Answer: If we resampled our original sample and calculated the proportion of Olympic table tennis medals won by China in our resample, there is approximately a 95% chance our interval would contain this number.
The second option is the only correct answer because it accurately describes the process and interpretation of a bootstrap confidence interval. A 95% bootstrapped confidence interval means that if we repeatedly sampled from our original sample and constructed the interval each time, approximately 95% of those intervals would contain the true parameter. This statement does not imply that the true proportion has a 95% chance of falling within any single interval we construct; instead, it reflects the long-run proportion of such intervals that would contain the true proportion if we could repeat the process indefinitely.
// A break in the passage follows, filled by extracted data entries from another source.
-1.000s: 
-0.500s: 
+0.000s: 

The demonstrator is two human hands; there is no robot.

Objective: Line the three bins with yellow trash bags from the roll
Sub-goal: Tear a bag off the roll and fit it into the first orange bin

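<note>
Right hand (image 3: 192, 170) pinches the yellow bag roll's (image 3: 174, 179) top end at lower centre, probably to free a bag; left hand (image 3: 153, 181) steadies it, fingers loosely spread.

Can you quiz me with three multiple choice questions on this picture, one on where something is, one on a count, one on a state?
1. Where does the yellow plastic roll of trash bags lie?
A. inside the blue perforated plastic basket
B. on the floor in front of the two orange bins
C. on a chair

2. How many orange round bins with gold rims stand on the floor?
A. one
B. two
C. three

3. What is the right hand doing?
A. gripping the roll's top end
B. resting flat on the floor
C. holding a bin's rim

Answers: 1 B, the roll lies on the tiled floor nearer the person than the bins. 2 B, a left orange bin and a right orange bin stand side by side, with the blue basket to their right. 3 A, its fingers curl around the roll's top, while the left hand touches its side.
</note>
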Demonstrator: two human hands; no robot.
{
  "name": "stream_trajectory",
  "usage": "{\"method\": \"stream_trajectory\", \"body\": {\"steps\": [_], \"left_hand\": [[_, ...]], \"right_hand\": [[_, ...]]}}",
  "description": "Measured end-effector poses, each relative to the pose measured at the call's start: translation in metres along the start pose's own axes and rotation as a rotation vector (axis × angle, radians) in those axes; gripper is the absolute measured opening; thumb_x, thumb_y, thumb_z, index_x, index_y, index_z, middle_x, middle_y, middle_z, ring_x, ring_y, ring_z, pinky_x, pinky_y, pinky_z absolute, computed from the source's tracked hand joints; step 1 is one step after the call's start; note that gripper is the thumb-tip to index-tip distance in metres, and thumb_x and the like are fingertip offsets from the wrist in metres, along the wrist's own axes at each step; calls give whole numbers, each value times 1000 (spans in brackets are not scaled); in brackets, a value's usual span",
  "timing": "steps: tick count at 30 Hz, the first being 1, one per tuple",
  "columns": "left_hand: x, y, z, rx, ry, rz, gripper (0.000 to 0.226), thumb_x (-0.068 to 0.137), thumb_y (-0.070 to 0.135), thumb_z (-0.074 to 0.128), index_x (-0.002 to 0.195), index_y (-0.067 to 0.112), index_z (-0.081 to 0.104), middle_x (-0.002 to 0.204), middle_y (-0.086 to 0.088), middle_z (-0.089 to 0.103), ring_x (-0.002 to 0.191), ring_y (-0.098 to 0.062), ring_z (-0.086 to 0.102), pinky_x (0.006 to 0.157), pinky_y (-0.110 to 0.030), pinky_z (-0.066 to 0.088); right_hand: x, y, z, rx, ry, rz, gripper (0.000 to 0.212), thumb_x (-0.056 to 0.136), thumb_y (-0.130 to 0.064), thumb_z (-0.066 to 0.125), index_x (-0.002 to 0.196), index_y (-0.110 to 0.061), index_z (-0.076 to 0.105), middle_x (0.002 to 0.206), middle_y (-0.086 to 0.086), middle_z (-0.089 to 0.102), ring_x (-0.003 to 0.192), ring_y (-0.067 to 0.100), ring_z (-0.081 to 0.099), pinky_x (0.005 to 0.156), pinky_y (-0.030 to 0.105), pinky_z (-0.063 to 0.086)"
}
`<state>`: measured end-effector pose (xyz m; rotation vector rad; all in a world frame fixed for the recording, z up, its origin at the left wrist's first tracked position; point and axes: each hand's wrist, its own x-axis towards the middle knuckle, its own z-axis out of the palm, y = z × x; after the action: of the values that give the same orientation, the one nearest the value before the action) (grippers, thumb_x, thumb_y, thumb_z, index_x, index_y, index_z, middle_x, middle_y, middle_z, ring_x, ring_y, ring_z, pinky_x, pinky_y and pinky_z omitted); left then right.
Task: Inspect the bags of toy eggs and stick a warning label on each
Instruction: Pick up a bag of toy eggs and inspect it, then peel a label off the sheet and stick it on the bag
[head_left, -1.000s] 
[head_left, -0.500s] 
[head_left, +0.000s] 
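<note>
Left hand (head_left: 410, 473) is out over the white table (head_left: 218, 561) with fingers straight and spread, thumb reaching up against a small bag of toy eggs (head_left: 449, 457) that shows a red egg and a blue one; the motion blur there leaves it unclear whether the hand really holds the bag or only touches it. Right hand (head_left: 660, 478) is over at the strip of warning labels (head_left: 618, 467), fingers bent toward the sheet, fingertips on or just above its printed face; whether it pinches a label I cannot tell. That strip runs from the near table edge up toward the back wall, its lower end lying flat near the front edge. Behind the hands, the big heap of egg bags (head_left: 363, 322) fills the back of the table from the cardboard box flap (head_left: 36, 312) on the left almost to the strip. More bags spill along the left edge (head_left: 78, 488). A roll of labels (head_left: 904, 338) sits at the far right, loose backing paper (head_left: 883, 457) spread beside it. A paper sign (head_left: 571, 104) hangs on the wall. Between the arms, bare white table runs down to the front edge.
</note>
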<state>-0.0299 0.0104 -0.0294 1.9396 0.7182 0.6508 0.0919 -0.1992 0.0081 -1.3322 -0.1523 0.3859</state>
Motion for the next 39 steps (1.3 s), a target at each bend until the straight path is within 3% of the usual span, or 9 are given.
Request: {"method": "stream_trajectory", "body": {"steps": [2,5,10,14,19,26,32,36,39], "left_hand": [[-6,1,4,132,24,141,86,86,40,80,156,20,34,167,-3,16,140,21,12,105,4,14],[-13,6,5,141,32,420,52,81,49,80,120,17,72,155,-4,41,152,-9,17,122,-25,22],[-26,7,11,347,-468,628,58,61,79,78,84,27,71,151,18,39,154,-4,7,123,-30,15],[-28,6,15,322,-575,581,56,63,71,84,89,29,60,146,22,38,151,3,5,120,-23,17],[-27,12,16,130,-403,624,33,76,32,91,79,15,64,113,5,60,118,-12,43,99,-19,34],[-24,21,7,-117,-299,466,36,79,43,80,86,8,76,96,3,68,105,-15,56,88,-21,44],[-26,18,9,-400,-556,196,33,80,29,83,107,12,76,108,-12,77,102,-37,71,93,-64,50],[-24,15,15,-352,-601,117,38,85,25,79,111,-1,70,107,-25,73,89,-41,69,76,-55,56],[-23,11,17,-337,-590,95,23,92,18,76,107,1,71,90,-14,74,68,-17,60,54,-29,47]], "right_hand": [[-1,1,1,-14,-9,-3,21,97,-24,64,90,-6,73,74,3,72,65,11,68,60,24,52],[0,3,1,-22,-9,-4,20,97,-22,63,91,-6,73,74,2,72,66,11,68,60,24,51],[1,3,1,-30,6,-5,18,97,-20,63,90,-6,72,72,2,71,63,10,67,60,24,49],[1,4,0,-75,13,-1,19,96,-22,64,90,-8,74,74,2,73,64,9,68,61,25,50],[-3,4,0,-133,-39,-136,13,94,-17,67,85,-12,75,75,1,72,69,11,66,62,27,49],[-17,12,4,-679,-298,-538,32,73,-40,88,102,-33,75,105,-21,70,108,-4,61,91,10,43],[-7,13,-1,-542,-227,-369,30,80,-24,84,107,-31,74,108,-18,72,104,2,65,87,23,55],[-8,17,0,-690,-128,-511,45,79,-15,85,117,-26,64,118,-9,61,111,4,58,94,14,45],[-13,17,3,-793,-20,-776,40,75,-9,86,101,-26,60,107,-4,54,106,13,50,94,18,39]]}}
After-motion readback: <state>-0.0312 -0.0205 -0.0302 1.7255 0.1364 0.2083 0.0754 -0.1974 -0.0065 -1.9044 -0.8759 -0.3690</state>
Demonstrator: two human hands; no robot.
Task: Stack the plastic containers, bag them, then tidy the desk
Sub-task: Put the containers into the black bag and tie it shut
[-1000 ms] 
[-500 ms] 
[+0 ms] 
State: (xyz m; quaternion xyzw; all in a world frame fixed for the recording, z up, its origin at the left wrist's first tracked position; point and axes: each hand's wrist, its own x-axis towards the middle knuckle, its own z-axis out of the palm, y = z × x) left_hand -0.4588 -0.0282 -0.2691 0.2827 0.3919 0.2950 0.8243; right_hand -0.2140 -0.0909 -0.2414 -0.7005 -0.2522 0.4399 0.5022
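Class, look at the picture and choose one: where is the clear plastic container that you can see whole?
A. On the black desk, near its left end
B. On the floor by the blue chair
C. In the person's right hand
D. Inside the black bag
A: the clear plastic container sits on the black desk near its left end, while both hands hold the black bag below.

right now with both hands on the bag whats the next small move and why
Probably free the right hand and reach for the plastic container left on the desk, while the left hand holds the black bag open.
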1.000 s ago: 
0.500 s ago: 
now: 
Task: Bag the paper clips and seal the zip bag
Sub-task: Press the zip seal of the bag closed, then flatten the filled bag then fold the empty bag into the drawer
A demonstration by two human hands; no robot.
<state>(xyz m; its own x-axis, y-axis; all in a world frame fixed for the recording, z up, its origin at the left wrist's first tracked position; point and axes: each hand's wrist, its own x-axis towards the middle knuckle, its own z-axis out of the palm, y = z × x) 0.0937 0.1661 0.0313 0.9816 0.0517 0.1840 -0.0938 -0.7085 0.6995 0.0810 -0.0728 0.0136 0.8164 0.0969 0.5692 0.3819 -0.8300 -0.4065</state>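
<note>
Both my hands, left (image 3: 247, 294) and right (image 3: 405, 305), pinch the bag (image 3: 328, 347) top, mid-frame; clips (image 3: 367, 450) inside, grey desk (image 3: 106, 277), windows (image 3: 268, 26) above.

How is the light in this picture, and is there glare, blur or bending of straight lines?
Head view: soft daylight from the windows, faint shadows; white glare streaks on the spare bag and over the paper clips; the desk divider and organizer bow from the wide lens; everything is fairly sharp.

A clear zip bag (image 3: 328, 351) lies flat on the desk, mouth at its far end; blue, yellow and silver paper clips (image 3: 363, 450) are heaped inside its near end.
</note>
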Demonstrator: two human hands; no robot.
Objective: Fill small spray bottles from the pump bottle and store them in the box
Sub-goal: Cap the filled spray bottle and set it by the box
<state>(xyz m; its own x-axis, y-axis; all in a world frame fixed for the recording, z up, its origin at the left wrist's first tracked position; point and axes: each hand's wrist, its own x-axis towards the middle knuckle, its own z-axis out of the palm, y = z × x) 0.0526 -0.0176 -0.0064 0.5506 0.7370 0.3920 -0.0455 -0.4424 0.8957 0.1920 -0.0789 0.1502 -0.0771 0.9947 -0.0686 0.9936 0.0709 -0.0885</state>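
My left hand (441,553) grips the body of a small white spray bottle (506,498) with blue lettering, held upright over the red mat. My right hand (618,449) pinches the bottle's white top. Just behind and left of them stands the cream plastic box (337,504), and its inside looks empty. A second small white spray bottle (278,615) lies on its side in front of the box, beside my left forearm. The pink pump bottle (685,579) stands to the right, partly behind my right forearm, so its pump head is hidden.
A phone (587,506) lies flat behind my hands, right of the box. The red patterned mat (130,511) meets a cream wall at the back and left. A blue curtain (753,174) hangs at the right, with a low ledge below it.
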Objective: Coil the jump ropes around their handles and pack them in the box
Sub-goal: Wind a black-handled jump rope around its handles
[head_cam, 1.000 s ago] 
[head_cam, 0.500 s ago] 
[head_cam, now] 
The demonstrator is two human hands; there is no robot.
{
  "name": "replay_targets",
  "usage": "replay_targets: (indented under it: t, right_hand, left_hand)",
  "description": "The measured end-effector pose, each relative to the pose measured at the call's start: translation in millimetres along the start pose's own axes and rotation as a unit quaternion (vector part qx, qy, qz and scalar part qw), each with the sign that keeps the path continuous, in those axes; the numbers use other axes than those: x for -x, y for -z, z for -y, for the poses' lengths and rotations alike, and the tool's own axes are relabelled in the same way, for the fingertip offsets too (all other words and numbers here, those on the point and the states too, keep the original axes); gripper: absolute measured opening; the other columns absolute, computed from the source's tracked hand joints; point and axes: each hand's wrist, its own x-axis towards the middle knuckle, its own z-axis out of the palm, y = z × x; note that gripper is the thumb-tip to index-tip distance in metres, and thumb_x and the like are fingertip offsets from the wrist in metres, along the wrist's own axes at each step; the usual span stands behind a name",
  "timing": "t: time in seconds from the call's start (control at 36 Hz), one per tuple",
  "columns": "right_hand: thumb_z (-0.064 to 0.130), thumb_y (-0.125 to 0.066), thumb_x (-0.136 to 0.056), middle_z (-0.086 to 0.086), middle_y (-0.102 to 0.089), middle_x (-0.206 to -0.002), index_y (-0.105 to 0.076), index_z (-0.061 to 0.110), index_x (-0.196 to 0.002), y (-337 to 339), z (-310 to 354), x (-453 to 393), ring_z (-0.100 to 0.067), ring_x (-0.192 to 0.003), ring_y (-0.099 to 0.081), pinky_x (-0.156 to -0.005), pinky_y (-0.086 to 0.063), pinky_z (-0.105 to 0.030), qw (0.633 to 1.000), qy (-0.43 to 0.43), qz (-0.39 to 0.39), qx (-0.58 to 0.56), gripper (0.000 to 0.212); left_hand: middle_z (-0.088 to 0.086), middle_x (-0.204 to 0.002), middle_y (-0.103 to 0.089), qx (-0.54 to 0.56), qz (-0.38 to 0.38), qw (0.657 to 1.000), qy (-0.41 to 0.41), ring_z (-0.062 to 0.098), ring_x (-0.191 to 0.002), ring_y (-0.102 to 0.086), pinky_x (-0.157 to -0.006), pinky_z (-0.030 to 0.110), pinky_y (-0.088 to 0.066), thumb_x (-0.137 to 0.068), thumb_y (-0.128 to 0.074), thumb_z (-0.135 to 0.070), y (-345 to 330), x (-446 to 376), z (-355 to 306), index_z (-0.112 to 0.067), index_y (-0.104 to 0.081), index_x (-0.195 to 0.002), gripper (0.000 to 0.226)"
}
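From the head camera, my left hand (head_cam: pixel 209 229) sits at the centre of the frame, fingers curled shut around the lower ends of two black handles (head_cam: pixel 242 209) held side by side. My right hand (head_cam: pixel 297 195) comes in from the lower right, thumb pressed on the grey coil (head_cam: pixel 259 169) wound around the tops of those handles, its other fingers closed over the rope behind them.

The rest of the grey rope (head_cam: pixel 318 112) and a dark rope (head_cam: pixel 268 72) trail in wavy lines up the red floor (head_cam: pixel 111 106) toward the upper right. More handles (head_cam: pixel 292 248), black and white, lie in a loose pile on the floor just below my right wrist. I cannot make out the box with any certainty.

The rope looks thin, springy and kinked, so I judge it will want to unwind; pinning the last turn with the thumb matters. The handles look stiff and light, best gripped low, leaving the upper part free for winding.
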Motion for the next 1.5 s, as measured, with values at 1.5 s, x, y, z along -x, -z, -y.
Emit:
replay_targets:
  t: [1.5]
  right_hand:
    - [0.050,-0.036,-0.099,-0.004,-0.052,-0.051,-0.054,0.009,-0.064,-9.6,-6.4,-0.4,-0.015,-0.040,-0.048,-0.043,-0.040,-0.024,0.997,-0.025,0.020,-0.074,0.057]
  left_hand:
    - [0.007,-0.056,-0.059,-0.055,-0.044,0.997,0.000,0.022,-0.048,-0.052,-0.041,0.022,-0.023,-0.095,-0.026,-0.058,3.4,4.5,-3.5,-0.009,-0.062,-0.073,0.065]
Thus, the confidence interval gives us a method to estimate the parameter with a specified level of confidence based on the resampling procedure.
The average score on this problem was 73%.
True or False: In this scenario, it would also be appropriate to create a 95% CLT-based confidence interval.
True
False
Answer: True
The statement is true because the Central Limit Theorem (CLT) applies to the sampling distribution of the proportion, given that the sample size is large enough, which in our case, with 163 medals, it is. The CLT asserts that the distribution of the sample mean (or proportion, in our case) will approximate a normal distribution as the sample size grows, allowing the use of standard methods to create confidence intervals. Therefore, a CLT-based confidence interval is appropriate for estimating the true proportion of Olympic table tennis medals won by China.
The average score on this problem was 71%.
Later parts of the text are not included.